You need to raise the file descriptor limit of the FDB processes. Please see All Coordinators Crashed At Same Time for previous discussion of this.

Thanks @alexmiller . The information in this thread: All Coordinators Crashed At Same Time(Foundationdb 6.2 - fdbserver going out of memory) is very useful.
We now can support 2000 connected clients stably after increased the open file limit to LimitNOFILE=262144 at process level.
However, if we keep increase more clients, we started to seeing the similar behavior as we tested earlier.

  1. #client hit > 2000: 1-2 proxies failed with Fatal Error: Network connection failed
  2. #client hit > 3000: More stateless processes crashed and some VMs dis-joined from the cluster. Some tests seeing the coordinators crashed too.

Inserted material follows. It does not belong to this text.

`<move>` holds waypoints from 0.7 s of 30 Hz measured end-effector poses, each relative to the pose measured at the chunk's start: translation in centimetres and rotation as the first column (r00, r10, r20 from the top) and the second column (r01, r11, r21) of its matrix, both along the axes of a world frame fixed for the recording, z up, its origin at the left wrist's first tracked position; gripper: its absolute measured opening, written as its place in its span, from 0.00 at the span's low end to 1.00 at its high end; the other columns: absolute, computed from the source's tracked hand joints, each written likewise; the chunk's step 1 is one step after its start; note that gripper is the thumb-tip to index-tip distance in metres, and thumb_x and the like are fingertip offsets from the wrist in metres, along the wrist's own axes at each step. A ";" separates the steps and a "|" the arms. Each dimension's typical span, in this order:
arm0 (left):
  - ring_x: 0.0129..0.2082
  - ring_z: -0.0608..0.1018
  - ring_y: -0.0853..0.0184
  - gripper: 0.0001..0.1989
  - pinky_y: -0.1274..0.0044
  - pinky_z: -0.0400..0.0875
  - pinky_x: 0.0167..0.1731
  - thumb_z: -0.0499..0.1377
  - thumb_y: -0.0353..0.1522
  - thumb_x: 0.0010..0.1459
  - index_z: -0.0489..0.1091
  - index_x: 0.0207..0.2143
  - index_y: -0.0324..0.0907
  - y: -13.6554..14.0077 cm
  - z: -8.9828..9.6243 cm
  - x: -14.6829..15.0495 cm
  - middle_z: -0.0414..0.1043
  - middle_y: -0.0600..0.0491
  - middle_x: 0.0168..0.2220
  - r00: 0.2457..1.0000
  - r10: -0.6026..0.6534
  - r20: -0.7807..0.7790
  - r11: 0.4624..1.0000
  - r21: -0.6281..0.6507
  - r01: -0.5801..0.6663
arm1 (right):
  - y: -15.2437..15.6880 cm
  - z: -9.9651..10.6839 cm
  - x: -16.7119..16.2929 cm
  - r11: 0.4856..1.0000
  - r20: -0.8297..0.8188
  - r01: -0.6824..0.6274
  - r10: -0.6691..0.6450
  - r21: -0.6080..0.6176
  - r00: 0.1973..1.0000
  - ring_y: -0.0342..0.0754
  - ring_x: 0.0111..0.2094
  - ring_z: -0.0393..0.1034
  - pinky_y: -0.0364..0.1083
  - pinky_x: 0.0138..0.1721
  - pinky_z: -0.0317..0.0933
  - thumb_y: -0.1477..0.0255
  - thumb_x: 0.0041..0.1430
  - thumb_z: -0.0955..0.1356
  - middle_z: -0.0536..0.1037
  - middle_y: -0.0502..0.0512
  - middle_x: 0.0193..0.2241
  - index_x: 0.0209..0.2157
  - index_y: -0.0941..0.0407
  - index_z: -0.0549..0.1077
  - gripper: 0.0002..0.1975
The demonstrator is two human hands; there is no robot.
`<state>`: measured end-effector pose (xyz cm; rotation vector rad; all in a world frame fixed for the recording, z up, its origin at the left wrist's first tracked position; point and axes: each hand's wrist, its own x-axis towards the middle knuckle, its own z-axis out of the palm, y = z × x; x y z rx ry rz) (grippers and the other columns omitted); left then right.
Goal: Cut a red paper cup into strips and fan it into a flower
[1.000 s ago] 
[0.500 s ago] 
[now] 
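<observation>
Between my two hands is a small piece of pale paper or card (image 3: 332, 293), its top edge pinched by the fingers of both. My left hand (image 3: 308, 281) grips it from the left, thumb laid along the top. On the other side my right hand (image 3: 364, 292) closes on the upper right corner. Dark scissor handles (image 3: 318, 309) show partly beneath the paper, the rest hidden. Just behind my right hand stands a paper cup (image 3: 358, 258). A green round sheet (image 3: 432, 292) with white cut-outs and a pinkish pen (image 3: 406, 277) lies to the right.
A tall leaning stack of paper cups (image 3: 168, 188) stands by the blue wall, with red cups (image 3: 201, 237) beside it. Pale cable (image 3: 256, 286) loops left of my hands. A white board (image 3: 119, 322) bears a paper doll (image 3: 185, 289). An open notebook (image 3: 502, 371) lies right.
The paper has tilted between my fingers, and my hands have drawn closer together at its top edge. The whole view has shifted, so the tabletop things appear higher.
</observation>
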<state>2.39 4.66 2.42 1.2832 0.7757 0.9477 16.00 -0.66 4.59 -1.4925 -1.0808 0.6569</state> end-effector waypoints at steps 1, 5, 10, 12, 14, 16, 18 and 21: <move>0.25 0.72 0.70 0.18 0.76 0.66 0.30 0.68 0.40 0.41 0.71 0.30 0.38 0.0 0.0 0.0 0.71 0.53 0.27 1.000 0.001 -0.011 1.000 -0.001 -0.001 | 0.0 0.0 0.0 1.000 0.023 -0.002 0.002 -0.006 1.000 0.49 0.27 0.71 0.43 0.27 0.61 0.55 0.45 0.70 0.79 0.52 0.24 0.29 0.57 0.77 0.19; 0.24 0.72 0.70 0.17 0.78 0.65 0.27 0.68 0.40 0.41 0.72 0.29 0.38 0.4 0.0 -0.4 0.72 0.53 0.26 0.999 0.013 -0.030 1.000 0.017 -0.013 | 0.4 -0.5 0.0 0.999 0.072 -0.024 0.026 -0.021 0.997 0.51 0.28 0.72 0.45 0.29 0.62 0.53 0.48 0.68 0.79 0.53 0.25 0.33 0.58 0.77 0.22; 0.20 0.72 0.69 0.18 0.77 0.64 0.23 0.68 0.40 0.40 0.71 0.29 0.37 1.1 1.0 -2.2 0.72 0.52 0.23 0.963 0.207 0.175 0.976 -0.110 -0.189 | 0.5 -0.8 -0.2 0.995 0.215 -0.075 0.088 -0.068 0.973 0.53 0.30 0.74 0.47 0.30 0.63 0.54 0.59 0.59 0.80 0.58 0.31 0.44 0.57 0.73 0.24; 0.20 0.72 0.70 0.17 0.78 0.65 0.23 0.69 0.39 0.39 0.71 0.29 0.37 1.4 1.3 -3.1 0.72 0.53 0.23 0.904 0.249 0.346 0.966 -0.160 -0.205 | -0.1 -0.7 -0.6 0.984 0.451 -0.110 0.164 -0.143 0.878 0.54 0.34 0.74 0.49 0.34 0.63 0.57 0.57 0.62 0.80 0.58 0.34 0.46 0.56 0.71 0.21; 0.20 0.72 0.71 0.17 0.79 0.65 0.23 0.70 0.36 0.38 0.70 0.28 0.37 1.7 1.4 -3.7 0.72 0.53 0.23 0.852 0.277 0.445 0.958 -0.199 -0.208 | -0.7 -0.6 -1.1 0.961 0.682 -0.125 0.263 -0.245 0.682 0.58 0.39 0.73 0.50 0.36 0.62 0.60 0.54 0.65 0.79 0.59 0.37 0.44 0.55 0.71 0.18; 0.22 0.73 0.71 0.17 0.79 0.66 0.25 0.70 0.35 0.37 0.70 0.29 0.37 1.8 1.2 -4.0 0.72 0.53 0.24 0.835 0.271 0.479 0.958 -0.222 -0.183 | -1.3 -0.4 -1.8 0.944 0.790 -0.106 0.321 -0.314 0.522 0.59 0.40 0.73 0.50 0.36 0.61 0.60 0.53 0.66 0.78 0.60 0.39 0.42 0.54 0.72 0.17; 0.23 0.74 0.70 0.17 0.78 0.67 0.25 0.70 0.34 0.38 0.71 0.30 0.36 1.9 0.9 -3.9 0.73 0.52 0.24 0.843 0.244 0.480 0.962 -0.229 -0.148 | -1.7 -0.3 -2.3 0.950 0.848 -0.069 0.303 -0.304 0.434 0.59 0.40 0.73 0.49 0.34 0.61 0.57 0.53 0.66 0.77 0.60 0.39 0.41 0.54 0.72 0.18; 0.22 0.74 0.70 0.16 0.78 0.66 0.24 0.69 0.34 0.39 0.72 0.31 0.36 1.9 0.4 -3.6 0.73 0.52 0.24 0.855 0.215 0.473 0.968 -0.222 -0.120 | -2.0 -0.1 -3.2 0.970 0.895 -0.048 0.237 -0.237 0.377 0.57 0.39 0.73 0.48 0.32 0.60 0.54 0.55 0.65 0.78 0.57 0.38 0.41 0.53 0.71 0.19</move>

We also observed that the number of ls -l /proc/<process-pid>/fd/ | wc -l keep growing but do not see it exceeded the max limit we set.

@alexmiller Wha’t the maximal connected clients that you ever tested for a large scale cluster?
What would be limit or ideal number of the connected clients for Foundationdb on production?

“Network connection failed” doesn’t map to any reason that I’m aware of as to why a proxy would crash. Can you search your trace logs for the Severity=“40” reason why the processes crashed? (And maybe look a little bit above to see if there’s related information there.)

I’m definitely aware of multiple clusters running stably with over 3k clients connected, so there’s likely something still wrong with your setup/environment/test.

My shot in the dark prediction is that (number of fdbserver processes) * 8GB > (amount of memory in the VM).